### Aim of the exercise
Could you filter the data below down to the lines that hold the word "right"?

### Stored data
----------

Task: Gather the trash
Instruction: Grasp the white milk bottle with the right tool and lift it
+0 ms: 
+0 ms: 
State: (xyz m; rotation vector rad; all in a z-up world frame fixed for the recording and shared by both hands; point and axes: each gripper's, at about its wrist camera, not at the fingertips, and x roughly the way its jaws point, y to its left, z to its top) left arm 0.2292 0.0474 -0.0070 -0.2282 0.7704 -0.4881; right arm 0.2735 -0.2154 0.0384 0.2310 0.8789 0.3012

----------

### Task output
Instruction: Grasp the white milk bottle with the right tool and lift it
State: (xyz m; rotation vector rad; all in a z-up world frame fixed for the recording and shared by both hands; point and axes: each gripper's, at about its wrist camera, not at the fingertips, and x roughly the way its jaws point, y to its left, z to its top) left arm 0.2292 0.0474 -0.0070 -0.2282 0.7704 -0.4881; right arm 0.2735 -0.2154 0.0384 0.2310 0.8789 0.3012

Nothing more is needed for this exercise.